--- Required work ---
When the string "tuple" occurs in a line of the records, show that line.

=-=-=-=-=

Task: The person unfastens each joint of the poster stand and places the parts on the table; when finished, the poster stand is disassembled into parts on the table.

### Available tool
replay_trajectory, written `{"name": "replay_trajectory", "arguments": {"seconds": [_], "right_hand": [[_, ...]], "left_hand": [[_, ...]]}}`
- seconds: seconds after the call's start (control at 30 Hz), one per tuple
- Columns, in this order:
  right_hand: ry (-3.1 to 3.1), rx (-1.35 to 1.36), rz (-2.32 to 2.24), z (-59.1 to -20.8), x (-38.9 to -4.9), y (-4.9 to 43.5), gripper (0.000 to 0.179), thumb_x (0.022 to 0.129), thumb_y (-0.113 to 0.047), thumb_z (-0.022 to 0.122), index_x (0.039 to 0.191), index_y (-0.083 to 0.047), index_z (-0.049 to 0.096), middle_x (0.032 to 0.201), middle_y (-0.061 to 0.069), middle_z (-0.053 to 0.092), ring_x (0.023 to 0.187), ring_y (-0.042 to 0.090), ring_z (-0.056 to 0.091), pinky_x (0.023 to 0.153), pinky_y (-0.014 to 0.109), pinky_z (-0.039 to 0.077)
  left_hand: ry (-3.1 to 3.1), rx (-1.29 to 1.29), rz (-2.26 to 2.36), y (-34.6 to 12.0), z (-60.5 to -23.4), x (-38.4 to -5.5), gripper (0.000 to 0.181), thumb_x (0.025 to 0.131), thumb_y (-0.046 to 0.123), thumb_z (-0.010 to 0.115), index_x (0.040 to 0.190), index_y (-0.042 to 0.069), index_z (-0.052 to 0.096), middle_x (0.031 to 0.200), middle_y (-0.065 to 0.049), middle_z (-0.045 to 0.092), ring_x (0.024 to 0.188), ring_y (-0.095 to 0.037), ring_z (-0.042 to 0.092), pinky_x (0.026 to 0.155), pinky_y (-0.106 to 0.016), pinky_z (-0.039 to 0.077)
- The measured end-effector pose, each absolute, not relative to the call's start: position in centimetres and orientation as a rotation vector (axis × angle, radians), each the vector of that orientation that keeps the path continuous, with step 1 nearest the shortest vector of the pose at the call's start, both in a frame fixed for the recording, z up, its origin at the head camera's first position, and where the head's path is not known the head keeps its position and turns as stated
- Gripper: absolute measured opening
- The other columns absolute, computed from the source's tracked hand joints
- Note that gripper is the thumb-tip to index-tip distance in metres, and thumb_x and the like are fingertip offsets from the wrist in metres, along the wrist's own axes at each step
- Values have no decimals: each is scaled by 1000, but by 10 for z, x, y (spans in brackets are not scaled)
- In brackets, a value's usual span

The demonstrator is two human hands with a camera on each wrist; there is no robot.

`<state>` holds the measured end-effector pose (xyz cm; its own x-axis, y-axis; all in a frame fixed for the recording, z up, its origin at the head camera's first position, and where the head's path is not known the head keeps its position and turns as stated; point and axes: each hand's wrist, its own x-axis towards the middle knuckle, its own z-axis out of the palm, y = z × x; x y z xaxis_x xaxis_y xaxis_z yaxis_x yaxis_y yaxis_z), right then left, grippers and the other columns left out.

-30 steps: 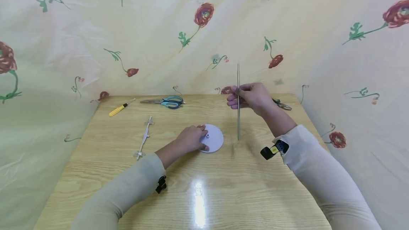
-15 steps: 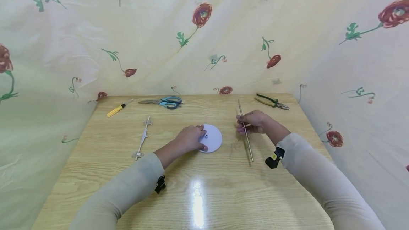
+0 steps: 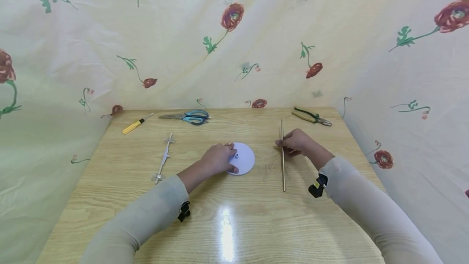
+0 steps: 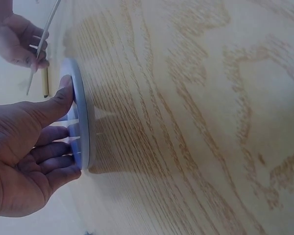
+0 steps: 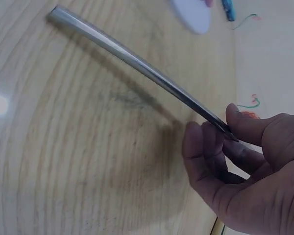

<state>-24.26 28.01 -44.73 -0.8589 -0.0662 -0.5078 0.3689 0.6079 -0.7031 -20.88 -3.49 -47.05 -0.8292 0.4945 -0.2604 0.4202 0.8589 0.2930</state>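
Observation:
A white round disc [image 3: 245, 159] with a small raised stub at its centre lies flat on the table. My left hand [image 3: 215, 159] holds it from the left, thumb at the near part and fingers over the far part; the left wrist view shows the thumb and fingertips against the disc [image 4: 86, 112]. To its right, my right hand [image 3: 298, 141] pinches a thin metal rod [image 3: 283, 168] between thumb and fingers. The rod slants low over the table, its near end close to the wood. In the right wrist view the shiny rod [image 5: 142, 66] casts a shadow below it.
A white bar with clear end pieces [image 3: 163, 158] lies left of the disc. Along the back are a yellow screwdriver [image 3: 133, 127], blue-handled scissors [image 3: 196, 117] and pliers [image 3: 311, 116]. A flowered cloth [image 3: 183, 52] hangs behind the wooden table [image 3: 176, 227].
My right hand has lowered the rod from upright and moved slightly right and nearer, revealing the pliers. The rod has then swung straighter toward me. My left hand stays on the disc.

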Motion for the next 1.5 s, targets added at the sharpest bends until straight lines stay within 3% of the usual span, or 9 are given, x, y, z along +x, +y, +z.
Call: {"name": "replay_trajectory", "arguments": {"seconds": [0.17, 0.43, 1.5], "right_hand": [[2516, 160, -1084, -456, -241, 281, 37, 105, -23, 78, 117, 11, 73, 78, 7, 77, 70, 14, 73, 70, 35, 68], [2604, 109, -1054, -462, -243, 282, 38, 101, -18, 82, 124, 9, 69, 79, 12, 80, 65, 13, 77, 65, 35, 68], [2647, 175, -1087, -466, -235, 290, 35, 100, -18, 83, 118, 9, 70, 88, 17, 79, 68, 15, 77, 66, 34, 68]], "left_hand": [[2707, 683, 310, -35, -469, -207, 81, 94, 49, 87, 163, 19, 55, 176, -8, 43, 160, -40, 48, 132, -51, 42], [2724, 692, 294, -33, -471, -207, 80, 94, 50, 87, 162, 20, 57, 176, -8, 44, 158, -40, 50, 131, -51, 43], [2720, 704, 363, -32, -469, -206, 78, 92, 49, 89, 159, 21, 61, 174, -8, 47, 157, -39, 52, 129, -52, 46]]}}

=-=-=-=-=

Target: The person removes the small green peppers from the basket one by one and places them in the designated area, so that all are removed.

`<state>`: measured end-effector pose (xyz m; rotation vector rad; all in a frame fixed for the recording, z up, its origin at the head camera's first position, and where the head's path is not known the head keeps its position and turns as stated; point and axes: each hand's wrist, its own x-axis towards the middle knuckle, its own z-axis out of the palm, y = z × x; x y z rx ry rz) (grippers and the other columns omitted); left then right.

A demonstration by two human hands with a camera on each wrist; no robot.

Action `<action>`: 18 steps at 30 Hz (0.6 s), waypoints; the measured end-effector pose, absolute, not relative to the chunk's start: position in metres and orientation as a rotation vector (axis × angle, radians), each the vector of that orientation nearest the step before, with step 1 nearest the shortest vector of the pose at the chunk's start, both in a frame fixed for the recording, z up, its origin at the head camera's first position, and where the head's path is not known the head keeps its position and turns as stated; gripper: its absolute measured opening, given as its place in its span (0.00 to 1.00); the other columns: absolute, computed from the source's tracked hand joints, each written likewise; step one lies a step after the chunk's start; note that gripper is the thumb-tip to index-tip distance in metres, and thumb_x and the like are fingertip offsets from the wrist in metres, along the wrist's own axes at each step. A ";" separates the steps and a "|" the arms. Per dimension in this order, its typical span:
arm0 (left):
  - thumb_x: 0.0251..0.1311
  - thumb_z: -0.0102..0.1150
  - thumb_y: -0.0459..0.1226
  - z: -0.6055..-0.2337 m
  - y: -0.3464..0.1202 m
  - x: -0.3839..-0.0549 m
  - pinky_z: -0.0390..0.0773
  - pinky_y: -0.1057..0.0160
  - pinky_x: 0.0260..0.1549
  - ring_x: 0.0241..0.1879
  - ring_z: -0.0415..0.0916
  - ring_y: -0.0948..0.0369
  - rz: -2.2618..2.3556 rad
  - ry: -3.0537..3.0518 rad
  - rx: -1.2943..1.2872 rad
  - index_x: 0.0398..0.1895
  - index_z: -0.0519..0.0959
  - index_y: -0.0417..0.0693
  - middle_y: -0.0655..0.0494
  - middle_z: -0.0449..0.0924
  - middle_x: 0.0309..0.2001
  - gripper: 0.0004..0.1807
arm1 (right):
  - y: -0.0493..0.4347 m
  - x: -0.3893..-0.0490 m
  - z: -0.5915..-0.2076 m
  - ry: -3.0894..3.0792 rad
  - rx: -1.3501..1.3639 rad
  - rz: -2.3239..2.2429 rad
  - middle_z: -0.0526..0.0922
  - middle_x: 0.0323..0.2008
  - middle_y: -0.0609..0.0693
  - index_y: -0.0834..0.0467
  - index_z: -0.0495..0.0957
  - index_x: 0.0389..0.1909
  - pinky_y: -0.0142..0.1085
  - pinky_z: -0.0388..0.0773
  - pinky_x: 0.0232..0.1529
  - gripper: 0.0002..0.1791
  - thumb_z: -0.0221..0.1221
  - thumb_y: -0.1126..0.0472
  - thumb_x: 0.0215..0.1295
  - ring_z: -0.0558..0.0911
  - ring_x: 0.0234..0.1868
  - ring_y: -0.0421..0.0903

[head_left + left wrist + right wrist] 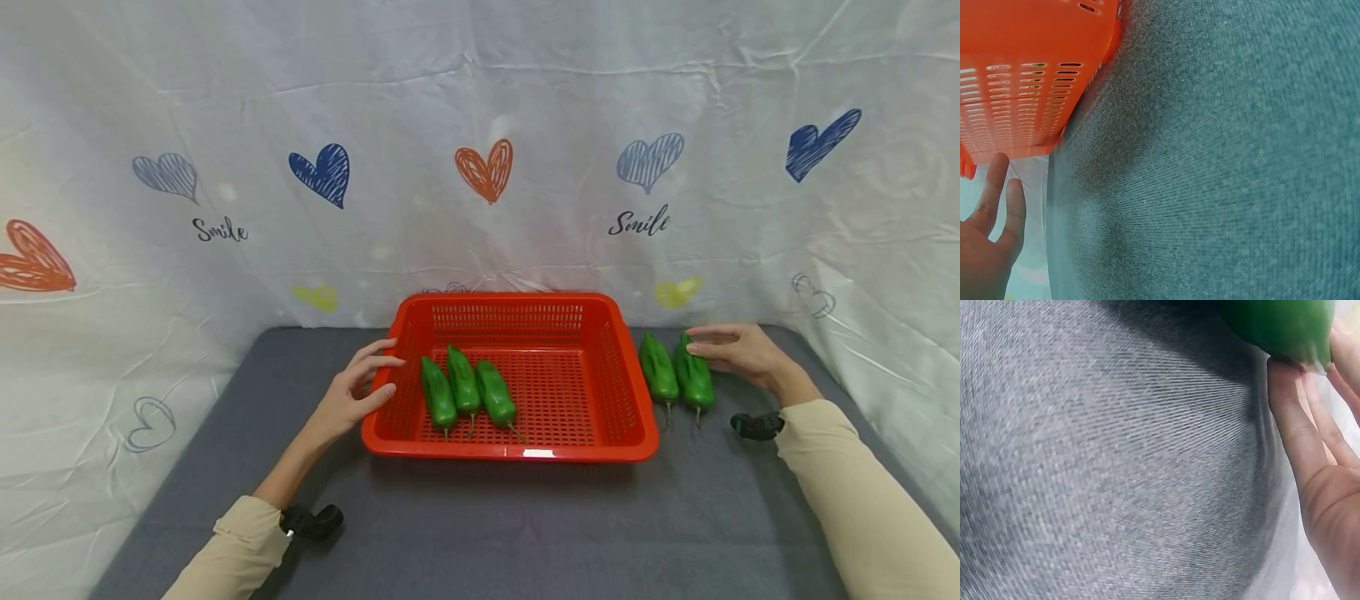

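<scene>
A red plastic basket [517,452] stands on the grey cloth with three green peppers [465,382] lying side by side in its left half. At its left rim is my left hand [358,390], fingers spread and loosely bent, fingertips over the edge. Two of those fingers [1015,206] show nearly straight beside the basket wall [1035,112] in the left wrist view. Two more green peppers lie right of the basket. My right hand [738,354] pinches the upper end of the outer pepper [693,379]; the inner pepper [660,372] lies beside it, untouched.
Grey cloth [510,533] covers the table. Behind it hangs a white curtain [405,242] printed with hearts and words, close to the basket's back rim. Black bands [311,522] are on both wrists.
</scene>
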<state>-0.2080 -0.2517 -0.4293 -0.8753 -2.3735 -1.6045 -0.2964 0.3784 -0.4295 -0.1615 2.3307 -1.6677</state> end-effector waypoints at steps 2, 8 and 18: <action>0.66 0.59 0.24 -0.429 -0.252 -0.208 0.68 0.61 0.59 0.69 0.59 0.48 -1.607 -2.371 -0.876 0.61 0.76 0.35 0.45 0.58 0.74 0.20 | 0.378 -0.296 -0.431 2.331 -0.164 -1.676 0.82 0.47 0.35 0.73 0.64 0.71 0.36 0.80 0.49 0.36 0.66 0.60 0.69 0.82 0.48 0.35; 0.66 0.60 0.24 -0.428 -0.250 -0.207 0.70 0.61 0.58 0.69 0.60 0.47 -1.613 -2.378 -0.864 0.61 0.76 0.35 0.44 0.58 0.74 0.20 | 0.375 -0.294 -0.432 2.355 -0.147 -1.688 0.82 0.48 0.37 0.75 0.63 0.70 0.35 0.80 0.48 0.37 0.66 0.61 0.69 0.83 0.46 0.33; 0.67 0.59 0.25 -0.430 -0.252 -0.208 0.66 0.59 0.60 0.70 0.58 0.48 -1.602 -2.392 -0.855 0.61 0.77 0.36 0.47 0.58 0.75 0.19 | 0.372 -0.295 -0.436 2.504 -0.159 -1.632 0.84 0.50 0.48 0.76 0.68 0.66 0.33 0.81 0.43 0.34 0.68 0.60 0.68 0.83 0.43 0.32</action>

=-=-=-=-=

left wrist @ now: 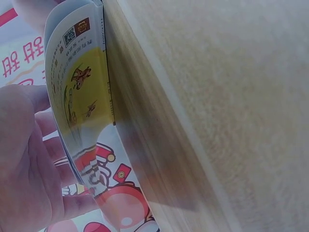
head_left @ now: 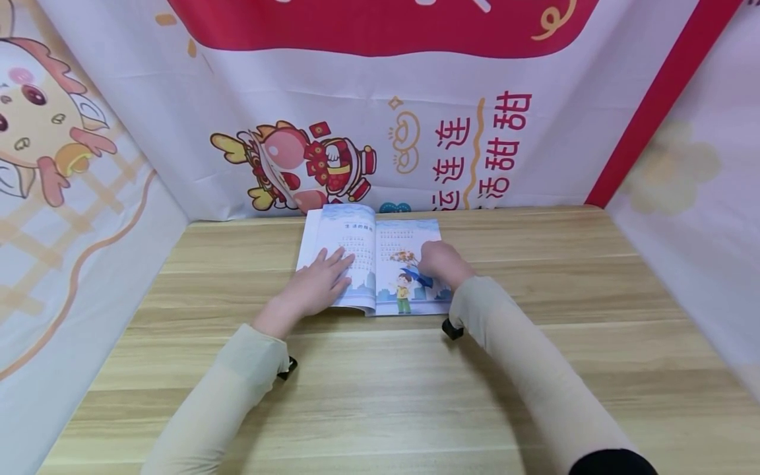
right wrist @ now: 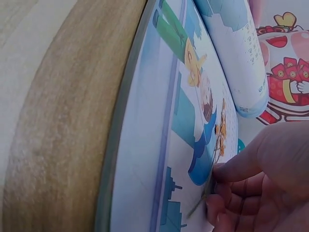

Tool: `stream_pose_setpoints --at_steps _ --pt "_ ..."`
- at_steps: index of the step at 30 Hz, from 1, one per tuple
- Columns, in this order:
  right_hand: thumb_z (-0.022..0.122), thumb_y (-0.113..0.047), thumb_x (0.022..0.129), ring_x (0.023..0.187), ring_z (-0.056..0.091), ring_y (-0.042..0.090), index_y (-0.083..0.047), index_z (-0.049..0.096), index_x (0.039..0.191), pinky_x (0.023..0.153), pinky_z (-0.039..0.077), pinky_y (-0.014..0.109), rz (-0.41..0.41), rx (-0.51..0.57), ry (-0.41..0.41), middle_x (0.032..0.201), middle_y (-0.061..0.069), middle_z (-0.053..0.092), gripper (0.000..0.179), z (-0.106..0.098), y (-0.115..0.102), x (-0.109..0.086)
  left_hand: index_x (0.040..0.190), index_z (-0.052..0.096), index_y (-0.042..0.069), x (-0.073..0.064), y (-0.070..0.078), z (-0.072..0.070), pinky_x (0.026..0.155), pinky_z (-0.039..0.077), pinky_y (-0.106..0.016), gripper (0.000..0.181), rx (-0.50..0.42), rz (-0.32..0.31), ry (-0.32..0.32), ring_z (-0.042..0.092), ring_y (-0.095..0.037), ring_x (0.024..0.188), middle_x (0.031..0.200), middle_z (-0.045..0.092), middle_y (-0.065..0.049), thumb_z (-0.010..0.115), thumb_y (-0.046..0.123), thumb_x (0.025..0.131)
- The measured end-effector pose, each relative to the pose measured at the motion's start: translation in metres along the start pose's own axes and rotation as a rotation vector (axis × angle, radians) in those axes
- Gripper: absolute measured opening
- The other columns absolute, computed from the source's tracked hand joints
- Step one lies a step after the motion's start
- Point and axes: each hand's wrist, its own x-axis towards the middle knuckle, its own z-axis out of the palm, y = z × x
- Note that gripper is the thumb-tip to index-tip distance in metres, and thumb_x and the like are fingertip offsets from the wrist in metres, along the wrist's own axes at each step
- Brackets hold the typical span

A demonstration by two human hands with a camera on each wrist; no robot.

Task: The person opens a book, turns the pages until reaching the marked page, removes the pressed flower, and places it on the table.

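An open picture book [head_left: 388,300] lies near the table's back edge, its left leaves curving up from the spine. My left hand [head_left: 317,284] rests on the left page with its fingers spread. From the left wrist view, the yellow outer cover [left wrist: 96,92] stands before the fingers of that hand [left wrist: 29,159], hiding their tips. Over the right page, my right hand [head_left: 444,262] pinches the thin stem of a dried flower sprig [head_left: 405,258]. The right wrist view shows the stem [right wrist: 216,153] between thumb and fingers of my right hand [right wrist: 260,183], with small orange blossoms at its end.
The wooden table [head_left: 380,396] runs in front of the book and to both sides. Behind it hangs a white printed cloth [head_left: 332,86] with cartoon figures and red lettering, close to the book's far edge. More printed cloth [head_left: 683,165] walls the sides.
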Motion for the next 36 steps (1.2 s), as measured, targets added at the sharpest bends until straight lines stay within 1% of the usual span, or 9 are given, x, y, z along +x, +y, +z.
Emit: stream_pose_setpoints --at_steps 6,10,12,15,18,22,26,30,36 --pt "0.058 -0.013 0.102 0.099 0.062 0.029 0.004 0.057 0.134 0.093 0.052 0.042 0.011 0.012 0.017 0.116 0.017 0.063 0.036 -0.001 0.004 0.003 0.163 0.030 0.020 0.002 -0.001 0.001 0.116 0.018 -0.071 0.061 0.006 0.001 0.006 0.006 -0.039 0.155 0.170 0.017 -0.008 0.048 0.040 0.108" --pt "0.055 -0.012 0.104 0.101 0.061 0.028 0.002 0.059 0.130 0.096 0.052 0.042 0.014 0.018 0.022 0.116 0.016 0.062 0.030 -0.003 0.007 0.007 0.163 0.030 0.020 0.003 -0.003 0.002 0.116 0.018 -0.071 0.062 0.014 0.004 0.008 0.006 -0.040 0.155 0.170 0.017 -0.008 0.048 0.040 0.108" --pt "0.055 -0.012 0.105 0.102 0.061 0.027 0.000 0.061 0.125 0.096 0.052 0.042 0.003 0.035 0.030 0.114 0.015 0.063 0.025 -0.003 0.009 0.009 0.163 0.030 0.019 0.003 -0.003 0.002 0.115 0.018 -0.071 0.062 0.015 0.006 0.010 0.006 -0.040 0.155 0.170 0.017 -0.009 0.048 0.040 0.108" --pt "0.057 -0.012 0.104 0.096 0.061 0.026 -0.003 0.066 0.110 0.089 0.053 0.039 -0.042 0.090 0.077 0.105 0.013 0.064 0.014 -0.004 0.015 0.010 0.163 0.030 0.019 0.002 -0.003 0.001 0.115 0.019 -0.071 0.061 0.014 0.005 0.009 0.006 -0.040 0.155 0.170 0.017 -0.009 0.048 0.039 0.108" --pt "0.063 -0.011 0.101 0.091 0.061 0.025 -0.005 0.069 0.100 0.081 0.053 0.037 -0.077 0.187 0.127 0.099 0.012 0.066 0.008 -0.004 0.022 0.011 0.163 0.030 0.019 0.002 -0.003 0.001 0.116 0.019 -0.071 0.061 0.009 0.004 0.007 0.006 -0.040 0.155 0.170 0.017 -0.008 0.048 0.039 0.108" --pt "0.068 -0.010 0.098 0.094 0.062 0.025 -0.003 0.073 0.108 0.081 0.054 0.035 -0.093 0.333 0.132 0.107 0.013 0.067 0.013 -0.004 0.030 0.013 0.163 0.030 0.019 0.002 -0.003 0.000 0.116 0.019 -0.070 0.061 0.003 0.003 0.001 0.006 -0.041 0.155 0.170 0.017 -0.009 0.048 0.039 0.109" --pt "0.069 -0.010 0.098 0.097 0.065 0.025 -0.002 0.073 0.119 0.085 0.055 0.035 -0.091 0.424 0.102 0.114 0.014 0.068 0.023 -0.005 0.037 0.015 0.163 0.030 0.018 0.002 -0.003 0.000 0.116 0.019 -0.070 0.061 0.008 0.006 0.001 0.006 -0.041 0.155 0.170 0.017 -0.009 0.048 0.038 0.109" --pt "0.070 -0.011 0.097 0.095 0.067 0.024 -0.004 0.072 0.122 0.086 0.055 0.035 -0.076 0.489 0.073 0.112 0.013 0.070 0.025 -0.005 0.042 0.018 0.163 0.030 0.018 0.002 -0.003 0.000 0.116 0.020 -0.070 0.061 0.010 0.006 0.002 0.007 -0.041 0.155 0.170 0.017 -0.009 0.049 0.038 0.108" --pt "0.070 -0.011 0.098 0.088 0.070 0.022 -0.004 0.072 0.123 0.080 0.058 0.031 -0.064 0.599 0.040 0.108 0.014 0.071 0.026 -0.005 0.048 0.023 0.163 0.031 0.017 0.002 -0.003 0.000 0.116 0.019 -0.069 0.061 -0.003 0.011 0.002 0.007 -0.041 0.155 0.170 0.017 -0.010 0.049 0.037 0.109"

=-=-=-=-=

--- Finished exercise ---
- seconds: seconds after the call's start (control at 30 Hz), one per tuple
- at_steps: index of the step at 30 Hz, from 1, one per tuple

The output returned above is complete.